* **EXERCISE DESCRIPTION**:
Your answer must be an exact copy of the listing that follows, with all pictures omitted.

* **GIVEN DATA**:
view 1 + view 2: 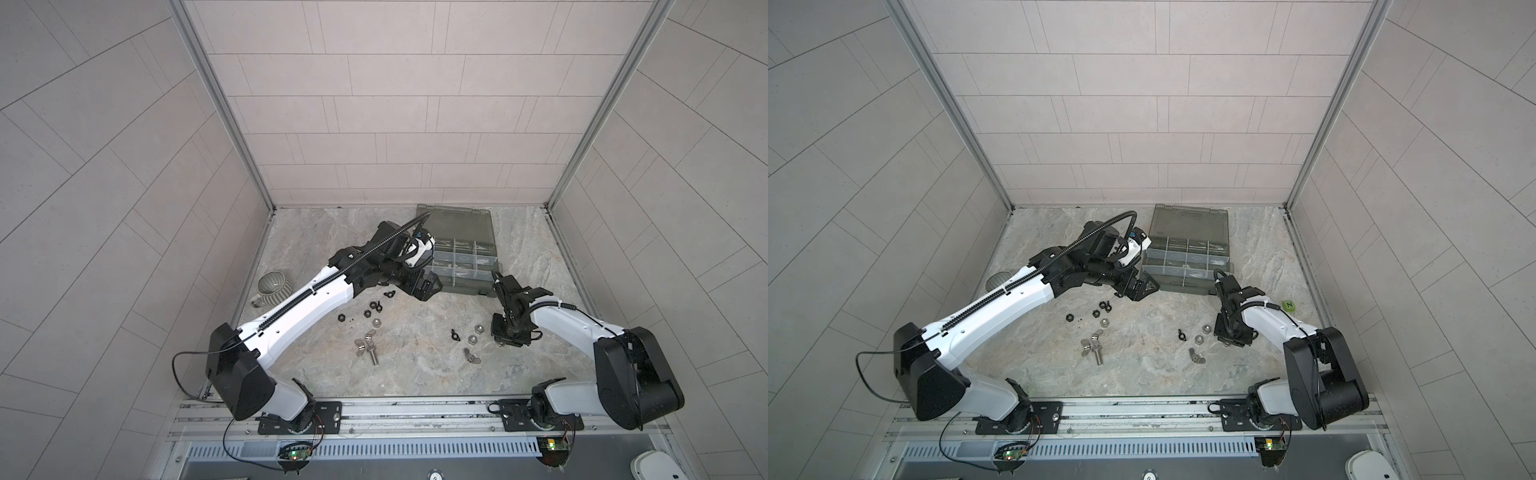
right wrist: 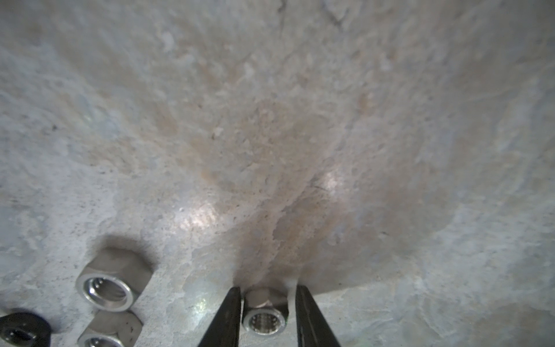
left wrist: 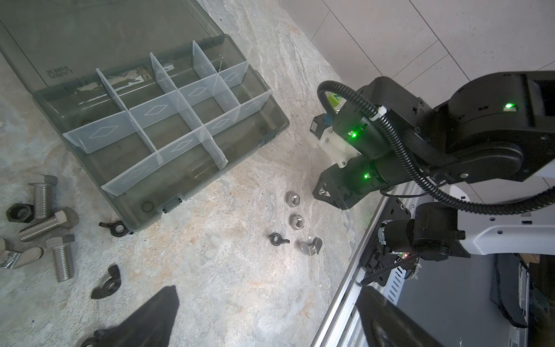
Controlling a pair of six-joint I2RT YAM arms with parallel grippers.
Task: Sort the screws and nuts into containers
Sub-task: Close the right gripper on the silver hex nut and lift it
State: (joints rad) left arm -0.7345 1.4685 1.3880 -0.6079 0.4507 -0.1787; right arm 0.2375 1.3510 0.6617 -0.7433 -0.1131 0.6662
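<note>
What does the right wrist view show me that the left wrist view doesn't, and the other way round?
Only the right wrist view: the right hand straddling a small silver hex nut on the marble tabletop, one finger touching it, a slim gap at the other. Only the left wrist view: the smoky grey divided plastic organizer box, three silver hex-head screws beside it, and the left hand wide open. Both: two more loose silver hex nuts near the right hand.
</note>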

* **SOLUTION TO THE PROBLEM**:
view 1 + view 2: 
right wrist: 
left wrist: 
Controlling a pair of six-joint I2RT YAM arms with parallel grippers.
Task: Sort the screws and nuts into containers
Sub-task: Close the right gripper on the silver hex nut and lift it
State: (joints rad) left arm -0.7345 1.4685 1.3880 -0.6079 0.4507 -0.1787; right arm 0.2375 1.3510 0.6617 -0.7433 -0.1131 0.6662
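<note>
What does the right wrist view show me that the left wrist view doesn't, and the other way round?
Only the right wrist view: the right hand straddling a small silver hex nut on the marble tabletop, one finger touching it, a slim gap at the other. Only the left wrist view: the smoky grey divided plastic organizer box, three silver hex-head screws beside it, and the left hand wide open. Both: two more loose silver hex nuts near the right hand.
</note>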

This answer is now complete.